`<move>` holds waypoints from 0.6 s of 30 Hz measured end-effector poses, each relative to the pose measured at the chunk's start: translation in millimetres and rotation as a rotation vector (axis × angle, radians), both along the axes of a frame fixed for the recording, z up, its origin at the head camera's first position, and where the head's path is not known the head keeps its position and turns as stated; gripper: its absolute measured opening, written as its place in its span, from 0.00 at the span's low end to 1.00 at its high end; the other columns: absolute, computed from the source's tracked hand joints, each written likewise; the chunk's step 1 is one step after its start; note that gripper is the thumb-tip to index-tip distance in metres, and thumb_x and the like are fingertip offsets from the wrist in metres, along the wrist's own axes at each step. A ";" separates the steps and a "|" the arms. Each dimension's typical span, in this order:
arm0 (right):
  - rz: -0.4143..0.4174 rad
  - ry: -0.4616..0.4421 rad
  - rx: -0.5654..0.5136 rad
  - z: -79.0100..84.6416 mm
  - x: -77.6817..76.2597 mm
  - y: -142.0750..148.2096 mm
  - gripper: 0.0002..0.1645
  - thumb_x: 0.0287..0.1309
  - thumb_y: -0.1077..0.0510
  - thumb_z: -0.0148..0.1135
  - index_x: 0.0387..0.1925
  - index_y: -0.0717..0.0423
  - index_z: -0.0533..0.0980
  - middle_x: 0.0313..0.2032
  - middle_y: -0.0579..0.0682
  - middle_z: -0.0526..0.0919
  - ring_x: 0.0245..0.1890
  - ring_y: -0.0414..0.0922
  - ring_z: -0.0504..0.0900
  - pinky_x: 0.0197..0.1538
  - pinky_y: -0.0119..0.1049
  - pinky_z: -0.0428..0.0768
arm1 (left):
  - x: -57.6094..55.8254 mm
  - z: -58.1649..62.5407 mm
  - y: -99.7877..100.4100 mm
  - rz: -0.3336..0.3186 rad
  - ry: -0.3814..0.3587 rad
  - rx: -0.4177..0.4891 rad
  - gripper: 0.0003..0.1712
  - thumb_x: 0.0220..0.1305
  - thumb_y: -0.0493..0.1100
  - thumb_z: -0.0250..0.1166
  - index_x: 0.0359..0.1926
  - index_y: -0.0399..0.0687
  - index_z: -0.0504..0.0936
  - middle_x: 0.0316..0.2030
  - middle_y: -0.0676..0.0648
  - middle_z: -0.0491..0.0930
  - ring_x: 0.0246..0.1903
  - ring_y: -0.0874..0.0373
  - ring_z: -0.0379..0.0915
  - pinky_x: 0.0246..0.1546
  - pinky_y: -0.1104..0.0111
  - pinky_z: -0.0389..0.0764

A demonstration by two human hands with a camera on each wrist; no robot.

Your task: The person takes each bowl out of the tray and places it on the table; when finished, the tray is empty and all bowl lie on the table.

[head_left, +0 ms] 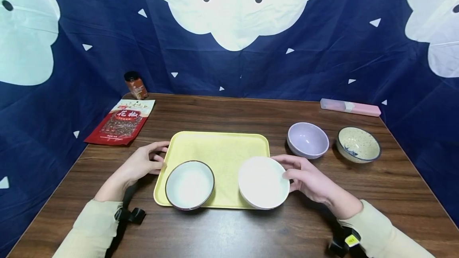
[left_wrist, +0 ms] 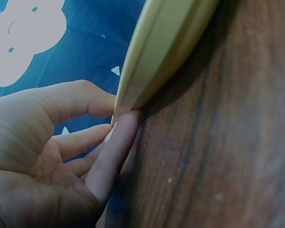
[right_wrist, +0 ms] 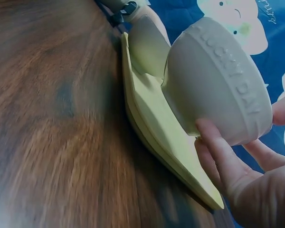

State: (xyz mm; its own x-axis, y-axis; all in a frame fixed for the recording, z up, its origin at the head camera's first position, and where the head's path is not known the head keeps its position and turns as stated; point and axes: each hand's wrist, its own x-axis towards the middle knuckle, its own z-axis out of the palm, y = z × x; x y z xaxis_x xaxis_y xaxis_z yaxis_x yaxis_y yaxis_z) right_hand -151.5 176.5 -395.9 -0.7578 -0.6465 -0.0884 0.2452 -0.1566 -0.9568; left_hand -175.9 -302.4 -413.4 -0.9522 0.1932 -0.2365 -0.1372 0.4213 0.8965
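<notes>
A yellow tray (head_left: 222, 146) lies on the wooden table. At its left edge my left hand (head_left: 143, 162) pinches the rim; the left wrist view shows fingertips (left_wrist: 123, 126) against the tray's side (left_wrist: 156, 57). My right hand (head_left: 305, 176) grips a white bowl (head_left: 263, 183) by its right side, thumb near the rim. Raised "LUCKY DAY" lettering runs round this bowl (right_wrist: 218, 76) in the right wrist view. A second bowl (head_left: 190, 185), pale with a dark brown rim, sits on the tray's front left part.
Right of the tray stand a lilac bowl (head_left: 308, 140) and a speckled bowl (head_left: 358, 145) with a blue rim. A pink case (head_left: 351, 107) lies at the back right. A red spice packet (head_left: 122, 123) and a black-capped jar (head_left: 136, 86) are at the back left.
</notes>
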 end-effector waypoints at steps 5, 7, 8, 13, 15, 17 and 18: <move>0.011 0.022 -0.029 2.1 3.1 15.0 0.30 0.61 0.74 0.48 0.64 0.58 0.74 0.54 0.57 0.82 0.44 0.48 0.85 0.40 0.44 0.87 | 0.5 0.5 -1.2 0.008 -0.006 -0.006 0.43 0.59 0.26 0.65 0.75 0.35 0.61 0.62 0.30 0.67 0.45 0.46 0.74 0.39 0.58 0.88; 0.008 0.028 -0.039 2.0 4.7 21.5 0.31 0.61 0.75 0.46 0.64 0.57 0.74 0.54 0.58 0.82 0.45 0.48 0.85 0.40 0.43 0.87 | 0.9 0.3 -1.4 0.007 -0.005 -0.002 0.43 0.59 0.26 0.65 0.75 0.35 0.61 0.62 0.30 0.67 0.45 0.46 0.74 0.39 0.58 0.88; 0.004 0.033 -0.040 2.1 5.7 24.9 0.31 0.61 0.75 0.46 0.64 0.57 0.74 0.54 0.58 0.82 0.45 0.48 0.85 0.40 0.43 0.87 | 1.1 0.1 -1.4 0.005 -0.004 0.001 0.43 0.59 0.26 0.65 0.75 0.35 0.61 0.62 0.30 0.67 0.45 0.46 0.74 0.39 0.58 0.88; -0.022 0.059 -0.031 2.2 11.1 43.7 0.33 0.61 0.75 0.44 0.64 0.55 0.75 0.55 0.56 0.81 0.47 0.48 0.84 0.41 0.42 0.87 | 1.5 -1.5 -1.3 -0.004 0.001 0.018 0.44 0.59 0.26 0.66 0.75 0.33 0.60 0.62 0.29 0.66 0.45 0.47 0.73 0.39 0.58 0.88; -0.025 0.068 -0.036 1.7 13.2 52.1 0.33 0.62 0.75 0.43 0.65 0.54 0.74 0.55 0.56 0.81 0.47 0.48 0.83 0.42 0.42 0.87 | 1.1 -1.6 -1.2 -0.004 0.001 0.016 0.44 0.59 0.26 0.66 0.76 0.34 0.60 0.62 0.29 0.67 0.45 0.47 0.73 0.39 0.58 0.88; -0.027 0.082 -0.042 0.9 14.9 61.4 0.34 0.62 0.76 0.42 0.65 0.54 0.74 0.55 0.55 0.81 0.48 0.47 0.83 0.42 0.42 0.87 | 0.4 -1.9 -1.2 -0.003 0.001 0.010 0.44 0.59 0.26 0.65 0.76 0.34 0.60 0.62 0.30 0.67 0.45 0.46 0.74 0.38 0.58 0.88; -0.027 0.087 -0.042 0.4 15.7 66.4 0.34 0.62 0.76 0.41 0.65 0.54 0.74 0.56 0.55 0.81 0.48 0.47 0.83 0.43 0.42 0.87 | 0.3 -2.2 -1.4 -0.003 0.002 0.008 0.44 0.60 0.26 0.65 0.76 0.34 0.60 0.62 0.30 0.67 0.45 0.46 0.74 0.38 0.58 0.88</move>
State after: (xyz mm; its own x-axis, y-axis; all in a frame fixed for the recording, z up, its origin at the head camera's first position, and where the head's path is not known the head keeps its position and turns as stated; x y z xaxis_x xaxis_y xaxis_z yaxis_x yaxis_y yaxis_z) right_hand -135.9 242.9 -395.5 -0.7788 -0.6273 0.0056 0.1562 -0.2025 -0.9667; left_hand -175.6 -303.7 -415.6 -0.9520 0.1980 -0.2333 -0.1344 0.4143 0.9001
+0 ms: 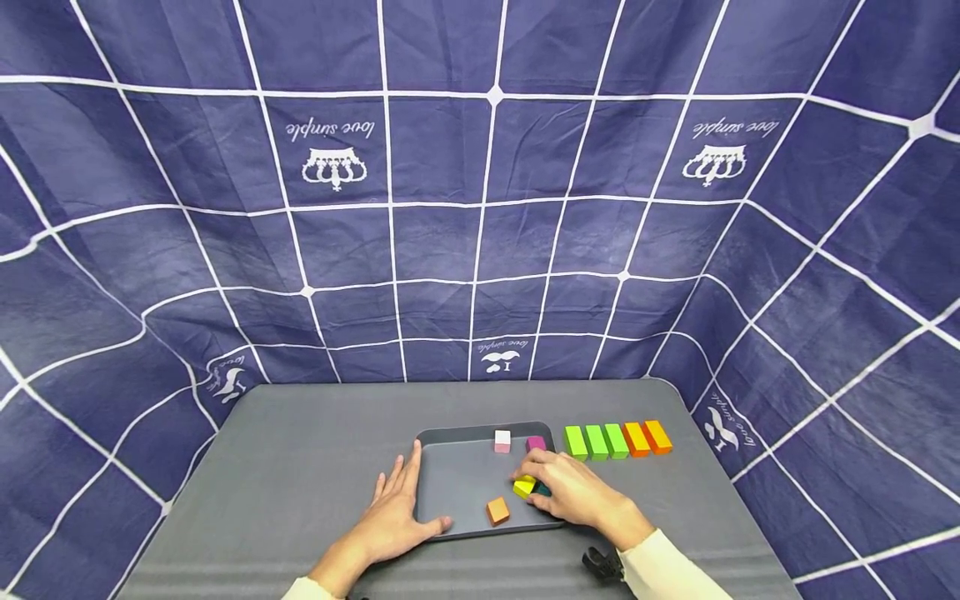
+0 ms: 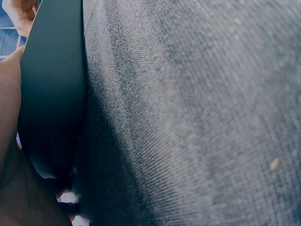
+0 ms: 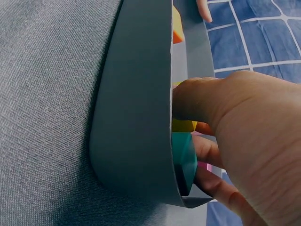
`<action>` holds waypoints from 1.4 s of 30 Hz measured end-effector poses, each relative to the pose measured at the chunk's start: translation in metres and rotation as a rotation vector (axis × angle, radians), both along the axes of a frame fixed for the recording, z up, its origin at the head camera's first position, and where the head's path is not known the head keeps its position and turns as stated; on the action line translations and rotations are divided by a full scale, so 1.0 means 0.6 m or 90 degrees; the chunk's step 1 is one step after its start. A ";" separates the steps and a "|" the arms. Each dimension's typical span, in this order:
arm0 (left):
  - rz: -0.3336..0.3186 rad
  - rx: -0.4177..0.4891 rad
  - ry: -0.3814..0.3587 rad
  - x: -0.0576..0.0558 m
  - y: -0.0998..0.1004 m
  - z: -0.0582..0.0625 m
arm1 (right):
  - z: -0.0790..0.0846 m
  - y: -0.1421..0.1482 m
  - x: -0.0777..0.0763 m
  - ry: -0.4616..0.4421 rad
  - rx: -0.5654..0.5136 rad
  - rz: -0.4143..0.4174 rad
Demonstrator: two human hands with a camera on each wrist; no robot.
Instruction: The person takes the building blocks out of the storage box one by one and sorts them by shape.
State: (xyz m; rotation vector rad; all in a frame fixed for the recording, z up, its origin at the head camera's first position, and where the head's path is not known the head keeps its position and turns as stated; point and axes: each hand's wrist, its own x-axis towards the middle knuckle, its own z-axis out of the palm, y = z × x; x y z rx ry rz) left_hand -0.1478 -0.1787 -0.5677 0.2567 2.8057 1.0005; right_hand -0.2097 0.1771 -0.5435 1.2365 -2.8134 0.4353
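Note:
A grey tray (image 1: 459, 479) lies on the table, with my left hand (image 1: 392, 518) against its left side, fingers extended and thumb at the front corner. Inside the tray's right part, my right hand (image 1: 576, 492) pinches a yellow block (image 1: 523, 487) between thumb and fingers. Right beside it is a teal block (image 3: 184, 153), partly covered by the hand in the head view. A magenta block (image 1: 535, 442) sits in the far right corner. To its left is a pale pink cube (image 1: 502, 442), and an orange block (image 1: 497, 511) lies near the front wall.
Beyond the tray's right side, several green blocks (image 1: 596, 442) and two orange blocks (image 1: 647, 438) stand in a row on the grey table (image 1: 322, 442). A black object (image 1: 602, 564) is by the right wrist. Blue checked cloth (image 1: 435, 250) surrounds the table.

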 end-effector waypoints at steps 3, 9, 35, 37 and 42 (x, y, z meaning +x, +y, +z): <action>0.001 -0.003 0.002 -0.001 0.000 -0.002 | -0.002 -0.001 -0.001 -0.001 -0.006 0.001; 0.007 -0.005 0.000 -0.001 0.000 -0.005 | -0.006 -0.002 -0.001 0.012 -0.023 0.016; 0.003 0.003 0.004 0.000 0.001 -0.002 | 0.000 0.005 -0.004 0.047 -0.056 0.018; 0.003 0.005 0.007 -0.001 0.001 -0.001 | 0.002 0.009 -0.003 0.054 -0.059 0.014; 0.002 0.008 0.011 -0.002 0.002 0.001 | 0.011 0.019 -0.003 0.048 -0.088 0.015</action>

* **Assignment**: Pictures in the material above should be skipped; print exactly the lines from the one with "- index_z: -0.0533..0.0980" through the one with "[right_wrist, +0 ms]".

* **Answer space**:
  - index_z: -0.0533..0.0980
  - middle_x: 0.0313..0.2032
  - middle_y: -0.0579..0.0682
  - middle_z: -0.0526..0.0919
  - ring_x: 0.0245..0.1890
  - ring_y: -0.0414..0.0922
  - ring_z: -0.0504..0.0900
  - pinky_x: 0.0197..0.1538
  - pinky_y: -0.0119..0.1049
  - pinky_z: -0.0428..0.0768
arm1 (left):
  - x: -57.6094..55.8254 mm
  - z: -58.1649..62.5407 mm
  - y: -99.7877..100.4100 mm
  - rz: -0.3336..0.3186 rad
  - ry: -0.3814..0.3587 rad
  - rx: -0.4177..0.4891 rad
  - gripper: 0.0003..0.1712
  - thumb_x: 0.0220..0.1305
  - thumb_y: -0.0493..0.1100
  - thumb_z: -0.0250..0.1166
  - index_x: 0.0359..0.1926
  - index_y: -0.0399..0.0687
  - index_z: -0.0504..0.0936
  - middle_x: 0.0316..0.2030
  - middle_y: -0.0676..0.0648
  - middle_z: -0.0491..0.0930
  - ring_x: 0.0246..0.1903
  - ring_y: -0.0874..0.0373
  - ring_z: -0.0379..0.0915
  - pinky_x: 0.0246..0.1546
  - pinky_y: -0.1104..0.0111
  - pinky_z: -0.0389..0.0764

A demonstration by two human hands with a camera on each wrist; no robot.

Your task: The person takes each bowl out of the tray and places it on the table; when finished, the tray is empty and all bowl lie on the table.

[head_left, +0 ms] 
[left_wrist, +0 ms] 
[right_wrist, +0 ms] 

Nothing else belongs in the output.